#### PROBLEM TO SOLVE
The number needed is how many lines of the data hold the string "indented". Give that number and nothing more.

(Saved entries)
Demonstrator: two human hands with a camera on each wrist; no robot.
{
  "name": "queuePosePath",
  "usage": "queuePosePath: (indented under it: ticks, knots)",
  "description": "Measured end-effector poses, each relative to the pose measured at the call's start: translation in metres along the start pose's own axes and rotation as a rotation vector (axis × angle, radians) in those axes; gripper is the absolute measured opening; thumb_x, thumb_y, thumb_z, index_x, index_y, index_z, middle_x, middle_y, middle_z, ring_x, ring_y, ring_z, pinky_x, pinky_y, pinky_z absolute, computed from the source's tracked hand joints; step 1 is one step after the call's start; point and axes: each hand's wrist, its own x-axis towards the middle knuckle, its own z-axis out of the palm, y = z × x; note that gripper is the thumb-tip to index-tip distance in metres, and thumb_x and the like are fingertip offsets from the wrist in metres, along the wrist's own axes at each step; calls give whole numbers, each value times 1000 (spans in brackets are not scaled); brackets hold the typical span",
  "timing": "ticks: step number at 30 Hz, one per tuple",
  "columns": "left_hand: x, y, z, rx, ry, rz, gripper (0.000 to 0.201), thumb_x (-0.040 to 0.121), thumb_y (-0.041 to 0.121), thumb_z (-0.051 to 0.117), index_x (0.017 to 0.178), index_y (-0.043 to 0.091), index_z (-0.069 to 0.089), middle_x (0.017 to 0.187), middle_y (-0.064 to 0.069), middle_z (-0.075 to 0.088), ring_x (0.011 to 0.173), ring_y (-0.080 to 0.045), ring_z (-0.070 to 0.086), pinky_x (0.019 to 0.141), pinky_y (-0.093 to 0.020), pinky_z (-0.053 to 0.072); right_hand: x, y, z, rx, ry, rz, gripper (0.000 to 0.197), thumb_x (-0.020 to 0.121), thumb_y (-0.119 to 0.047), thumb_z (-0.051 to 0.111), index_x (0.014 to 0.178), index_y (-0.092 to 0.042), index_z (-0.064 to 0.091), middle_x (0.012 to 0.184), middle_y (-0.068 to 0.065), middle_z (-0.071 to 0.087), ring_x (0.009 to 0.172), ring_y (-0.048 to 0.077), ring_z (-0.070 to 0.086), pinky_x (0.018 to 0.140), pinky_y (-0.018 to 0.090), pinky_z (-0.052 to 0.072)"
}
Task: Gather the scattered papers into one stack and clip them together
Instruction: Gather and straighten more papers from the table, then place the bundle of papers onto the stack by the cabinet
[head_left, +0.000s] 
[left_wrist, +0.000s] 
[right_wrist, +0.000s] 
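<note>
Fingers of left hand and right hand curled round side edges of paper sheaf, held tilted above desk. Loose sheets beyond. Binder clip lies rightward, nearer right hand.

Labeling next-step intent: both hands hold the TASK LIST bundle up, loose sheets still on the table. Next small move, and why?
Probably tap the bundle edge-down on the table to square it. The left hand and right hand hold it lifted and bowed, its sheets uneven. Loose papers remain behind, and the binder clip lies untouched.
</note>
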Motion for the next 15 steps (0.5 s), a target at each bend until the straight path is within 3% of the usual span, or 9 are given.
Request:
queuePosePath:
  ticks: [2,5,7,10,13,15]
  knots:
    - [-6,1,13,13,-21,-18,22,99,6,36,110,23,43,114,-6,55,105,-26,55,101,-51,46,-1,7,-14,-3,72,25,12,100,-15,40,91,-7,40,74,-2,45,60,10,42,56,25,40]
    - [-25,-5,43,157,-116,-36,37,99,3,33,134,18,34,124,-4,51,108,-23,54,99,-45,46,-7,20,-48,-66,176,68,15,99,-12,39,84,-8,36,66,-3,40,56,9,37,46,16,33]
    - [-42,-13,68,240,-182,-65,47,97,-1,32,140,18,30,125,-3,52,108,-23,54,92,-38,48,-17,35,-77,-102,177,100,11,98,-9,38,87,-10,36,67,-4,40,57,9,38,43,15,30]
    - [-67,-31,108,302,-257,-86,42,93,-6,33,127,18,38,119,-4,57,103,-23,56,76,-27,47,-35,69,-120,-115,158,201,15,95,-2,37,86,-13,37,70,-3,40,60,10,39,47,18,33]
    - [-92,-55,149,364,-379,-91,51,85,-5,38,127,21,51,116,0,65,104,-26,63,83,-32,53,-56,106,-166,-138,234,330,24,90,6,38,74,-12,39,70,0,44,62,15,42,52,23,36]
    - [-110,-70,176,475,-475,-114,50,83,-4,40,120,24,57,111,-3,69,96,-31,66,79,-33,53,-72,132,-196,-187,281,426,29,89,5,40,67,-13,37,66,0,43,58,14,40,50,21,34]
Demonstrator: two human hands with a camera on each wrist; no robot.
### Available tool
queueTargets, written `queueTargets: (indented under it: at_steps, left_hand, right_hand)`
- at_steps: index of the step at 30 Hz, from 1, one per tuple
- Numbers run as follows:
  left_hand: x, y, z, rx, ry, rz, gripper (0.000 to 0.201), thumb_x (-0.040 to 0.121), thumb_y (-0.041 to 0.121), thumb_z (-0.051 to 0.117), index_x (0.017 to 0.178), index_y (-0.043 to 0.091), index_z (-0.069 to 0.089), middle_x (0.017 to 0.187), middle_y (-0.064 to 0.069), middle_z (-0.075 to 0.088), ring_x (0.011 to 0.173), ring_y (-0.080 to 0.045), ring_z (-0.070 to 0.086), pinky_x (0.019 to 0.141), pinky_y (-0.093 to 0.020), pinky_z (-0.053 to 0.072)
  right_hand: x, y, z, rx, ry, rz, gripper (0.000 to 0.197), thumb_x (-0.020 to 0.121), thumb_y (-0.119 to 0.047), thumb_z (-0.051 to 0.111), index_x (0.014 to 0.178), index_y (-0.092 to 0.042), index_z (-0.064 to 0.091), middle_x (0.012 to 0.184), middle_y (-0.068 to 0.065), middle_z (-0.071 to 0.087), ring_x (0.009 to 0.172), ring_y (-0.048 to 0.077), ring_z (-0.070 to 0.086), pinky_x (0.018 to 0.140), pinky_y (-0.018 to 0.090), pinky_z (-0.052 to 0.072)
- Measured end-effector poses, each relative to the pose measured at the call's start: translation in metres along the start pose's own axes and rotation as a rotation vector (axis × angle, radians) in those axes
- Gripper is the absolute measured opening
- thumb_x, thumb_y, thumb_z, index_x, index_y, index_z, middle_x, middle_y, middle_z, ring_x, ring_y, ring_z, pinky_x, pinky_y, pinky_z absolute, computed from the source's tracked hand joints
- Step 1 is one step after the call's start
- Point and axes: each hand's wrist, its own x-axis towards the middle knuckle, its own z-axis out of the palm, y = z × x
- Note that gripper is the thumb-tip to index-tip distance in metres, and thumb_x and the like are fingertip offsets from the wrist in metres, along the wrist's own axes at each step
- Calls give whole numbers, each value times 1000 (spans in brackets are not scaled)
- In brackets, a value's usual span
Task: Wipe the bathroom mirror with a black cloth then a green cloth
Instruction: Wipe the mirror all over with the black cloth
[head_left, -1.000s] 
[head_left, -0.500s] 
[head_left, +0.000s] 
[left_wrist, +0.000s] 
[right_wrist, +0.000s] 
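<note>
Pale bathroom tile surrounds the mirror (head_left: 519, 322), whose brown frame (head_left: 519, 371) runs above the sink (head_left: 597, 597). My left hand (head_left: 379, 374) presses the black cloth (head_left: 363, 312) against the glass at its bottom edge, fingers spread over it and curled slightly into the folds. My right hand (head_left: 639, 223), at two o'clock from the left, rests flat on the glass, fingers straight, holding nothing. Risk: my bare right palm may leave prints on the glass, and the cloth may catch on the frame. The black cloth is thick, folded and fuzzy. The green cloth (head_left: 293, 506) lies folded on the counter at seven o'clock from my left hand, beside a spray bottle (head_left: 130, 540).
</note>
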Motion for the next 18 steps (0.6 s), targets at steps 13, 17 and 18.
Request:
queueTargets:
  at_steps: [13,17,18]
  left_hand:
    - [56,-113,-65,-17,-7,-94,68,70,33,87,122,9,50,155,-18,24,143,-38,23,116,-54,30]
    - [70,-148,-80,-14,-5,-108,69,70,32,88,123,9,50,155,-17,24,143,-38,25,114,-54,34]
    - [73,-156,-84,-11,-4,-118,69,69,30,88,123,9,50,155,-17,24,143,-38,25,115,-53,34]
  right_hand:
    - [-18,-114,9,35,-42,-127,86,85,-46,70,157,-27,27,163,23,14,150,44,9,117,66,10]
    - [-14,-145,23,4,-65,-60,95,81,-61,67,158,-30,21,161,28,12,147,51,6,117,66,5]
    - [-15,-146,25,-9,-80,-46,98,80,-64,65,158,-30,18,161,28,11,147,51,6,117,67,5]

#### ANSWER TO THE PROBLEM
2